If you're a teenager in France, smoking cigarettes and into wine coolers (as all teenagers seem to be), you can buy a brand-new Ligier at just 16 years old and go barreling down narrow country roads—at up to 45 km/h (28 mph).
Without a license.
That means you, respectable middle-aged Ligier JS2 sports car owner, you may end up whirling around a corner only to find a baguette-sized brand-new Ligier waiting for you in the middle of the corner; a 45 km/h Tricolore turd that reeks of Gitanes and Trojans.
And the vehicle that tipped racer Guy Ligier's firm away from Formula 1, Le Mans, and Tour de France Auto successes in the direction of city cars?

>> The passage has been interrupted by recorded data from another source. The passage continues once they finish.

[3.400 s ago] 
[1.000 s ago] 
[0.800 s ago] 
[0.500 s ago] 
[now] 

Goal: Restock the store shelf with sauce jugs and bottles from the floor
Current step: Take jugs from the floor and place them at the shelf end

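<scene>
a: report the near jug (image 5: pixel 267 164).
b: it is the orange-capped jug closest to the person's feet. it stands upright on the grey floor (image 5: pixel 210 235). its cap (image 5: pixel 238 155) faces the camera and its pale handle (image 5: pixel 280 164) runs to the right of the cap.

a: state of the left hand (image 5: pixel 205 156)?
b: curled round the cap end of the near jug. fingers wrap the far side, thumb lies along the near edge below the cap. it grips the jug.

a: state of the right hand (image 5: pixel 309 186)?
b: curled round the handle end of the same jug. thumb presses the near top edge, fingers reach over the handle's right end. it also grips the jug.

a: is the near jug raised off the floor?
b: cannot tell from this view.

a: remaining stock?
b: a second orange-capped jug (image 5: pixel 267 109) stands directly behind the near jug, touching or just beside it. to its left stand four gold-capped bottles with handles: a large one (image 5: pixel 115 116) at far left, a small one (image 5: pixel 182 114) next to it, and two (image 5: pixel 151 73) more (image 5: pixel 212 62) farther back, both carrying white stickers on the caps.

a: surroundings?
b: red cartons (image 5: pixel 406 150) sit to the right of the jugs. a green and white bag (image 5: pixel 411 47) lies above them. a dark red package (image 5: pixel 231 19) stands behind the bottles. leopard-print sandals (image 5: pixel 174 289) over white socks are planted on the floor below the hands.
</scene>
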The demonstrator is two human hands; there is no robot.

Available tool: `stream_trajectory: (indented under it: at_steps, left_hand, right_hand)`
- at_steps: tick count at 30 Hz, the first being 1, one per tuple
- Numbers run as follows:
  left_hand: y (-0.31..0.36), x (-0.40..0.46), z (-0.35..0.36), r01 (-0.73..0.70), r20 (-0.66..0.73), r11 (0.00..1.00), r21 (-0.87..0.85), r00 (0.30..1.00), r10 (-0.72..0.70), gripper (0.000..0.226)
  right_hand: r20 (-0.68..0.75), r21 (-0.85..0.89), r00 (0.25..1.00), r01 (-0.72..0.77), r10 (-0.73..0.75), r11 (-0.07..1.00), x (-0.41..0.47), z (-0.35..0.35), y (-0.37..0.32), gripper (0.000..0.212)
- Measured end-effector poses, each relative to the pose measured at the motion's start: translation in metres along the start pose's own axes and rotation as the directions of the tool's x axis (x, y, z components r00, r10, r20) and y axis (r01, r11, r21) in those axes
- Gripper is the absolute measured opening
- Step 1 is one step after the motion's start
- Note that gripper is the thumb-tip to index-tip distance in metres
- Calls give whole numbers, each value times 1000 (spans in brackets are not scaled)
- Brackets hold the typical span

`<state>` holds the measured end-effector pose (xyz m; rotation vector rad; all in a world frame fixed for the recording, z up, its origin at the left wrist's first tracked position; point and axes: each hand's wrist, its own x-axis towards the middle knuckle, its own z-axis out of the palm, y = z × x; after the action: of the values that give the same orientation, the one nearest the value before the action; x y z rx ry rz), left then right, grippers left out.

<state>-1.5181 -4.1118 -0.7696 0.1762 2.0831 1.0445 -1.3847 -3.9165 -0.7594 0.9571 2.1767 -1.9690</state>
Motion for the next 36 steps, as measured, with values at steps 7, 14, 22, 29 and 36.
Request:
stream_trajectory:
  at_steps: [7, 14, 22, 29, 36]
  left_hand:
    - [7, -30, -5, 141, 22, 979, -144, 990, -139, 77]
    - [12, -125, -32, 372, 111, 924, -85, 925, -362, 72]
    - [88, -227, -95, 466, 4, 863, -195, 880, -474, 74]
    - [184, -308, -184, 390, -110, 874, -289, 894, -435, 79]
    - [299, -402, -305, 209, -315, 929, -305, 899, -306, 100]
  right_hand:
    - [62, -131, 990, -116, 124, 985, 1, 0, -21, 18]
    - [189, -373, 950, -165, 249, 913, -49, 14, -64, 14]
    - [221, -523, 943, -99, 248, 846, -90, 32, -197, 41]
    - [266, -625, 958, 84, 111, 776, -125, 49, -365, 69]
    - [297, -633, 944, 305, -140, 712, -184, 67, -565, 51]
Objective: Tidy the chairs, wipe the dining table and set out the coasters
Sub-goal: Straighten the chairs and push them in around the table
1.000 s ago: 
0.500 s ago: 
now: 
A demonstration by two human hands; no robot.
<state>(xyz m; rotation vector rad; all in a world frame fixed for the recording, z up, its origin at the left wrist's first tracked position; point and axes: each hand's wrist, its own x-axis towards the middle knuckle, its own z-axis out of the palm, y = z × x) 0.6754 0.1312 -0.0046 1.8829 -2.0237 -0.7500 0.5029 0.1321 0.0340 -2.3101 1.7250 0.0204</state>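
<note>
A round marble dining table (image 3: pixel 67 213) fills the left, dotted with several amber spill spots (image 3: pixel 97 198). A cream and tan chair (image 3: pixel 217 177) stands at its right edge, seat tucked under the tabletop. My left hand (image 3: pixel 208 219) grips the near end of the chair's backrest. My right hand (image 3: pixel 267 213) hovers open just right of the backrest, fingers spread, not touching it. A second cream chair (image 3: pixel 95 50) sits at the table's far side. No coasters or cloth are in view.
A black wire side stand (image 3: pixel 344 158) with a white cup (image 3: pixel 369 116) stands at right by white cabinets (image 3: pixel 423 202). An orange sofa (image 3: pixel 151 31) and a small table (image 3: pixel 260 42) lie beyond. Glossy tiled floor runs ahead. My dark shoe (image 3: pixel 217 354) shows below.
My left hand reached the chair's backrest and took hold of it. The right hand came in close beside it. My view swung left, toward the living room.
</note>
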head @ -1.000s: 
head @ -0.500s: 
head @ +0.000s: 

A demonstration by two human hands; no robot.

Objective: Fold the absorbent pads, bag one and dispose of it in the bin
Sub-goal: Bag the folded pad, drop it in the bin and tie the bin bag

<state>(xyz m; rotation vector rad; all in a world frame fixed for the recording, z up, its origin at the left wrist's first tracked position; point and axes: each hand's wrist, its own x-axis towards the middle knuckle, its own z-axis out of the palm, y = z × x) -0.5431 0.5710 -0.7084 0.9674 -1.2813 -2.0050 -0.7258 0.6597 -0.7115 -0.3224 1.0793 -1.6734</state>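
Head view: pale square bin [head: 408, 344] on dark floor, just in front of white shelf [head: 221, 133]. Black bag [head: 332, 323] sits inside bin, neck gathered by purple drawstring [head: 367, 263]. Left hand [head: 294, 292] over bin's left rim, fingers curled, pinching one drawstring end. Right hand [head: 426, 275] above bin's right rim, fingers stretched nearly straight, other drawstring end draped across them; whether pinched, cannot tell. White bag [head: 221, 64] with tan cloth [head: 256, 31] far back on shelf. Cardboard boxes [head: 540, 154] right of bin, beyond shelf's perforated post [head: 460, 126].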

The Ligier JS4.
Though the V6 Ford or Maserati-powered (or, in race trim, Ford DFV V8-powered!) JS2 was a relatively successful road and race car, the 1973 Oil Crisis can not be understated: it killed just about every boutique manufacturer…eventually. In 1975, in a bid to get more motorists on the roads, France enacted rules that allowed younger people to drive license-free.
The two events were, in a way, related, and gave Ligier pause: do we continue as a high-end sports car manufacturer and racing constructor…or do we make an attempt to become a carmaker? If it was the latter, the company probably would have had a rougher go of it than the route they chose.
In 1980, the same year Ligier finished second to Williams in the Formula 1 Constructor's Championship, the company released the made-from-sheet-metal JS4 at the Paris Motor Show. I've seen (and sat in) the example at the Lane Motor Museum—all decked out in Formula 1 "pit car" livery—and I must say it's a strangely alluring size.
…and a strangely alluring shape, even though it looks like someone erected scaffolding around a Little Tikes car. Powered by a 50cc Motobécane engine, it wouldn't have outrun a Little Tikes car, either. That didn't matter, though.
How many JS2 sports cars did the factory build? About 225. How many JS4s were produced? About 25,000. It may have cribbed too many styling cues from Lego, but the JS4 was what launched Ligier onto the path it's on today. Bravo.